I have heard of holosync but I've never tried. My general opinion of Bill Harris(the man behind holosync) is that he is more concerned with making a profit and promoting his own style of entainment than making something that can actually benefit people. His programs are overpriced and inflexable. The technology that you're talking about is called Brainwave Entrainment and it is not new at all. It has been around since the 20's. It is only until recent times that it has started to become popular and I assume that it will be quite a while before main stream science recognizes the it.

I have been using other entrainment products for maybe about 2 years now. While I do not adhere to any set schedule, I've still recieved enormous benefits. It has been a godsend. The program I use is called the Neuro-Programmer 2 by Transparent. I paid Like $50 or $60 for it and have never felt that I have needed another product. You can build your own sessions or download user made sessions from the user library(one of which is actually made by a holosyncer and follows the same protocol that holosync does.)

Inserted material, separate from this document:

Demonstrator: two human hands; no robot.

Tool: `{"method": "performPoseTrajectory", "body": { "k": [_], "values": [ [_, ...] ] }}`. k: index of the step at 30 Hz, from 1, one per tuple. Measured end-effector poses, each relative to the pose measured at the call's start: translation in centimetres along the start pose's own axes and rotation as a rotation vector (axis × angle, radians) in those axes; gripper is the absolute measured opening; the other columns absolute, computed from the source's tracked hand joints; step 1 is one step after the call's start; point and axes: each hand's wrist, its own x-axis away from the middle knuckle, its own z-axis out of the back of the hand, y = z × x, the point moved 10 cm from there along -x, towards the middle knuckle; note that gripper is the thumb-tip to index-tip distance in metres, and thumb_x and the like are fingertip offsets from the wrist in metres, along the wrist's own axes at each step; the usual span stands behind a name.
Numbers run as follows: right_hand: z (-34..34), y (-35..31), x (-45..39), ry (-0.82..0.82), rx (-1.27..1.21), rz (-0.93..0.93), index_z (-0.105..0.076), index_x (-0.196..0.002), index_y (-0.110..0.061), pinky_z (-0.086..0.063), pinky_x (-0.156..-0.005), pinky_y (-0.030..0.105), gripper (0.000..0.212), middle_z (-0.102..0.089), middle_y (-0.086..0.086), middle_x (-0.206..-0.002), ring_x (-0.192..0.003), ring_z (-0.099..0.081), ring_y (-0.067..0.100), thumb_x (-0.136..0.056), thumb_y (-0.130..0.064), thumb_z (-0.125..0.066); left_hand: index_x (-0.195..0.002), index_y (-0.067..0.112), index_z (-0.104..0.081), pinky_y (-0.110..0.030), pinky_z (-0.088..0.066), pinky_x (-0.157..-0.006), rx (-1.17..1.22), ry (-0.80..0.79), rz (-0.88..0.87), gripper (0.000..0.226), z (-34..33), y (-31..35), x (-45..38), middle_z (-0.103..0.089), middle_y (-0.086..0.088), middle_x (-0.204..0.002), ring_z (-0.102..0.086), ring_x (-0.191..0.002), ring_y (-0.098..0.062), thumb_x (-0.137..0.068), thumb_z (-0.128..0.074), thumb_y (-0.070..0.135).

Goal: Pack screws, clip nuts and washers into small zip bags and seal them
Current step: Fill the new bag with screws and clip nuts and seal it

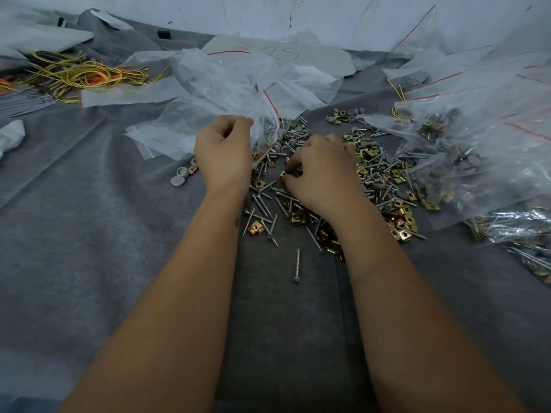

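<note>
The left hand (222, 150) is pinching the rim of a small clear plastic zip bag with a red stripe (265, 126), holding it just above the grey felt-covered surface (89, 234). The right hand (319, 171), fingers curled, is pinching a brass-coloured clip nut (283, 174) in the loose heap of silver screws, clip nuts and grey washers (381, 174).

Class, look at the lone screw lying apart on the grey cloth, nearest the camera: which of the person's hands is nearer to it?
Right. The right hand is just above the lone screw, over the pile; the left hand is farther up-left, holding a bag.
</note>
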Motion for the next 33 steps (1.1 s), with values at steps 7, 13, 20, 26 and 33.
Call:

All that being said though, if your goal is purely meditation then you might want to check out holosync. There are members on the Transparent Forum that still use holosync. Just I advise you to check into what many holosyncers call overwhelm. From what I've read it sounds very bad. IMO, this happens because of over activation of the limbic system due to the constant Delta entrainment. By the by, many people with depression have an overactive limbic system.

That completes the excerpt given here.